Term split by hashtag of multiple words

Question

I am trying to split a term which contains a hashtag of multiple words such as "#I-am-great" or "#awesome-dayofmylife'
then the output that I am looking for is:

 I am great
 awesome day of my life

All I could achieve is:

 >>> import re
 >>> name = "big #awesome-dayofmylife because #iamgreat"
 >>> name =  re.sub(r'#([^\s]+)', r'\1', name)
 >>> print name
 big awesome-dayofmylife because iamgreat

If I am asked whether I have a list of possible words then the answer is 'No' so if I can get guidance in that then that would be great. Any NLP experts?

Answer 1

The problem can be broken down to several steps:

1. Populate a list with English words
2. Split the sentence into terms delimited by white-space.
3. Treat terms starting with '#' as hashtags
4. For each hashtag, find words by longest match by checking if they exist in the list of words.
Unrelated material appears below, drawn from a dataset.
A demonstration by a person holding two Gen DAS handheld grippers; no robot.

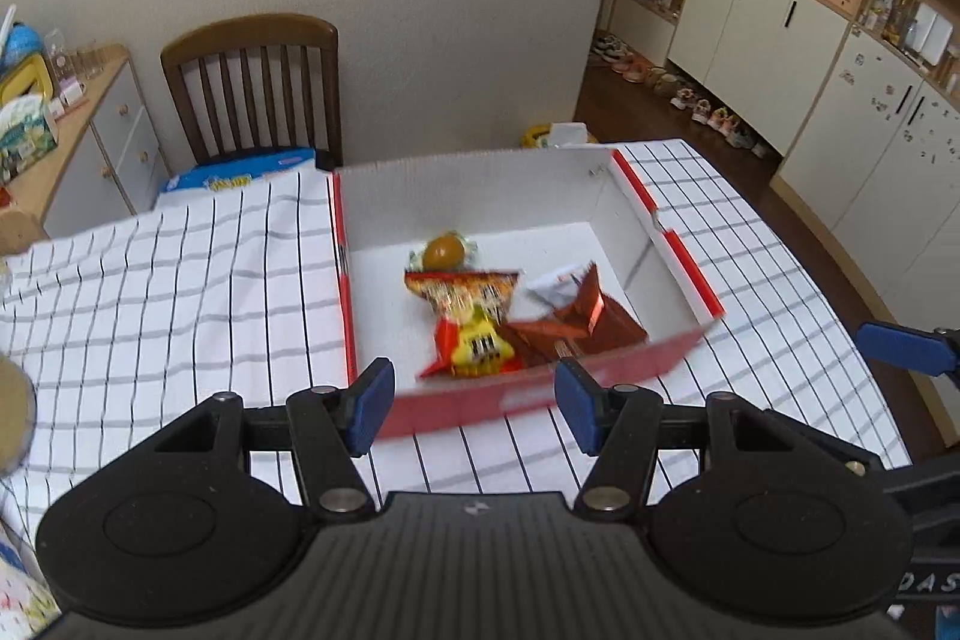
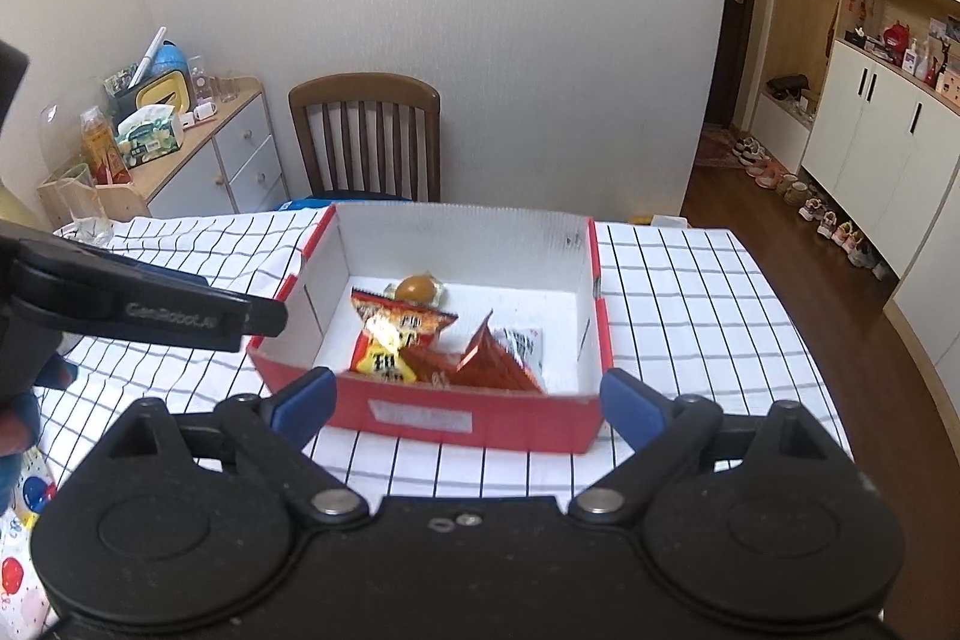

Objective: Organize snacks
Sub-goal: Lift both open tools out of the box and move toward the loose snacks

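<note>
On the checked-cloth worktop (image 2: 690, 292), snacks fill the red-and-white cardboard box (image 2: 474, 415); both your hand-held grippers, left (image 1: 474, 400) and right (image 2: 468, 400), hang spread and empty; seek remaining snacks.

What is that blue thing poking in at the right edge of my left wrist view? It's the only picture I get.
Observer: That is one finger pad of the right gripper. In its own view both pads stand wide apart, with nothing between them.
Operator: Where is it pointing?
Observer: At the red box, facing the near wall. That wall carries a white label, which is only a blur in your view.
Operator: Is there anything beyond my picture?
Observer: Yes, a dark door at the right end of the back wall.
</note>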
Here is one solution using this approach:

# Returns a list of common english terms (words)
def initialize_words():
    content = None
    with open('C:\wordlist.txt') as f: # A file containing common english words
        content = f.readlines()
    return [word.rstrip('\n') for word in content]
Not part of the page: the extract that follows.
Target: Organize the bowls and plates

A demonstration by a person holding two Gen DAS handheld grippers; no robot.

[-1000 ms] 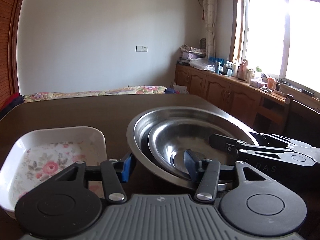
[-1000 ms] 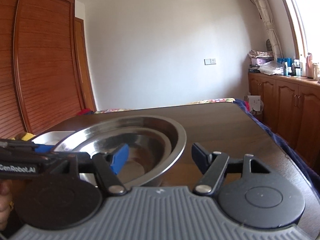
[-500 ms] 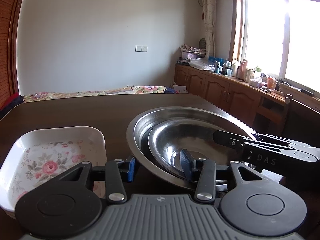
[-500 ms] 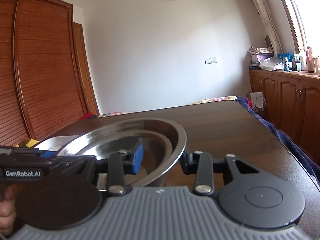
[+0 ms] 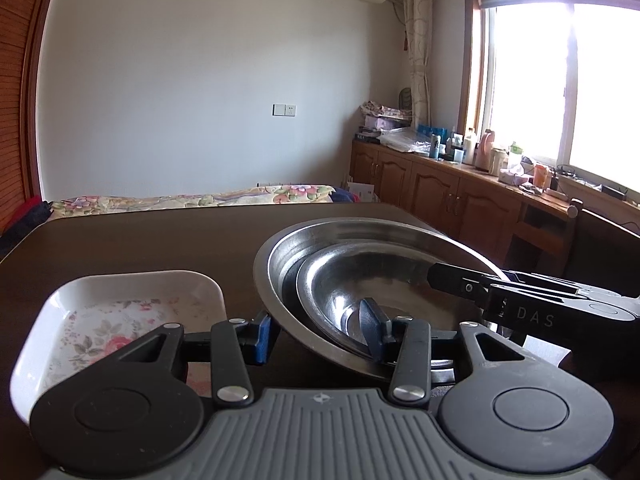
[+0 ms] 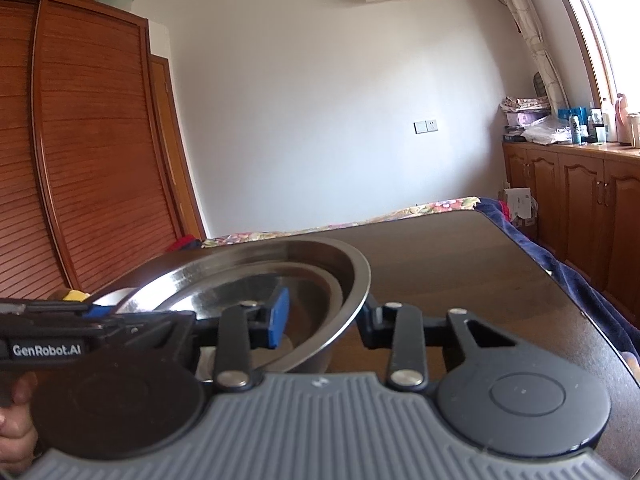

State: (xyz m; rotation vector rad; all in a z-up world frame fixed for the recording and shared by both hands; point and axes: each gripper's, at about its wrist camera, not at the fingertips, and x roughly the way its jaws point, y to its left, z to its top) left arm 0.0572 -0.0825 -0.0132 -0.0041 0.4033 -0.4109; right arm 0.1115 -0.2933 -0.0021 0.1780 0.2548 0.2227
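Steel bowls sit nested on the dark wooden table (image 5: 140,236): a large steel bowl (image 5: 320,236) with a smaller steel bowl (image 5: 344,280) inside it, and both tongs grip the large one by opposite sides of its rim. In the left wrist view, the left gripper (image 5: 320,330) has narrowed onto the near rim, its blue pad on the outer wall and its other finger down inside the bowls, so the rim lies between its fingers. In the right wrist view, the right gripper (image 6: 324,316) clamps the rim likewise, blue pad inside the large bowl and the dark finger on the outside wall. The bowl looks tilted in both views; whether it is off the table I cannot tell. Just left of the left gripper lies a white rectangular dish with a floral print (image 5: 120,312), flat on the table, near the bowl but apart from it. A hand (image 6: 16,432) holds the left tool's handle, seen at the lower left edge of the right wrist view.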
def parse_sentence(sentence, wordlist):
    new_sentence = "" # output    
    terms = sentence.split(' ')    
    for term in terms:
        if term[0] == '#': # this is a hashtag, parse it
            new_sentence += parse_tag(term, wordlist)
        else: # Just append the word
            new_sentence += term
        new_sentence += " "

    return new_sentence 


def parse_tag(term, wordlist):
    words = []
    # Remove hashtag, split by dash
    tags = term[1:].split('-')
    for tag in tags:
        word = find_word(tag, wordlist)    
        while word != None and len(tag) > 0:
            words.append(word)            
            if len(tag) == len(word): # Special case for when eating rest of word
                break
            tag = tag[len(word):]
            word = find_word(tag, wordlist)
    return " ".join(words)


def find_word(token, wordlist):
    i = len(token) + 1
    while i > 1:
        i -= 1
        if token[:i] in wordlist:
            return token[:i]
    return None 


wordlist = initialize_words()
sentence = "big #awesome-dayofmylife because #iamgreat"
parse_sentence(sentence, wordlist)

It prints:

'big awe some day of my life because i am great '

You will have to remove the trailing space, but that's easy. :)
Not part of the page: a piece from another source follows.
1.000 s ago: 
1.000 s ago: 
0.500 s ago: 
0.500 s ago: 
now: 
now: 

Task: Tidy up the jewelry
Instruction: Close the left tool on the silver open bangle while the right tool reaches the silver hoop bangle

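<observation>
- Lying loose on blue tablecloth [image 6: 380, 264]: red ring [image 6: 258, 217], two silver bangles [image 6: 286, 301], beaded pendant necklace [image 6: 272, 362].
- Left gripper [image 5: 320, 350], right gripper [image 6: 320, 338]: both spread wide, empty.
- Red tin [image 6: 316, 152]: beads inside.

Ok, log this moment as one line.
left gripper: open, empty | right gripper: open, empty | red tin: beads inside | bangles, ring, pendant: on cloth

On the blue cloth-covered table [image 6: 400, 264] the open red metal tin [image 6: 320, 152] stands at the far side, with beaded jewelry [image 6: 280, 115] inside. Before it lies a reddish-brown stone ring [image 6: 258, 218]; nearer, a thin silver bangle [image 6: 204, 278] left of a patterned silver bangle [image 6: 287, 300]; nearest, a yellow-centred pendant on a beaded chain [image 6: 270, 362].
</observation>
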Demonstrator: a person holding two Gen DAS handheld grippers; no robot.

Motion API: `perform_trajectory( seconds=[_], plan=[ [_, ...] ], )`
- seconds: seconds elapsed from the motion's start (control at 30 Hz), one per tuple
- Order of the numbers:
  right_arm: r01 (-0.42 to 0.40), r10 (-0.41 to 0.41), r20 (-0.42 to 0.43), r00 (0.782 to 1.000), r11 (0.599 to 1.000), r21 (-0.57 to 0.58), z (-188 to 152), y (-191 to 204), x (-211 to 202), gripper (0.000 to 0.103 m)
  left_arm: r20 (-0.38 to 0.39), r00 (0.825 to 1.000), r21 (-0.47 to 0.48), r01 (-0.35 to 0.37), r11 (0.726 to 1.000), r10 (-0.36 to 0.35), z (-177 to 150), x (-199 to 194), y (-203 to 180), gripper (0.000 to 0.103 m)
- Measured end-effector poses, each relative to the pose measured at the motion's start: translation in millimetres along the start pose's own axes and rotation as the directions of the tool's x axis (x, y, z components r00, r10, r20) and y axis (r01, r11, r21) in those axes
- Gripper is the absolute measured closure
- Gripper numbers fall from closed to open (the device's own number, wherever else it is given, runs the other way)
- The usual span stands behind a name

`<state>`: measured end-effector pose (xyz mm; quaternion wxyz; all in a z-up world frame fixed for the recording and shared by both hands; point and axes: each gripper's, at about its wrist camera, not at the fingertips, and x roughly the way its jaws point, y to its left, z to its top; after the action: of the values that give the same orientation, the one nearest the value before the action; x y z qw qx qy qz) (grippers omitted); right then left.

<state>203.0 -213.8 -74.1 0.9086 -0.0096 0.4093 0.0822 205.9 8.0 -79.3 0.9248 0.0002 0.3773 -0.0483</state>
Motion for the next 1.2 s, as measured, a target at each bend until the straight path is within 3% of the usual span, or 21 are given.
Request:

I got the wordlist from http://www-personal.umich.edu/~jlawler/wordlist.

Answer 2

All the commentators above are correct of course: A hashtag without spaces or other clear separators between the words (especially in English) is often ambiguous and cannot be parsed correctly in all cases.

However, the idea of the word list is rather simple to implement and might yield useful (albeit sometimes wrong) results nevertheless, so I implemented a quick version of that:

wordList = '''awesome day of my life because i am great something some
thing things unclear sun clear'''.split()

wordOr = '|'.join(wordList)

def splitHashTag(hashTag):
  for wordSequence in re.findall('(?:' + wordOr + ')+', hashTag):
    print ':', wordSequence   
    for word in re.findall(wordOr, wordSequence):
      print word,
    print

for hashTag in '''awesome-dayofmylife iamgreat something
somethingsunclear'''.split():
  print '###', hashTag
  splitHashTag(hashTag)

This prints:

### awesome-dayofmylife
: awesome
awesome
: dayofmylife
day of my life
### iamgreat
: iamgreat
i am great
### something
: something
something
### somethingsunclear
: somethingsunclear
something sun clear

And as you see it falls into the trap qstebom has set for it ;-)

EDIT:

Some explanations of the code above:

The variable wordOr contains a string of all words, separated by a pipe symbol (|). In regular expressions that means "one of these words".

The first findall gets a pattern which means "a sequence of one or more of these words", so it matches things like "dayofmylife". The findall finds all these sequences, so I iterate over them (for wordSequence in …). For each word sequence then I search each single word (also using findall) in the sequence and print that word.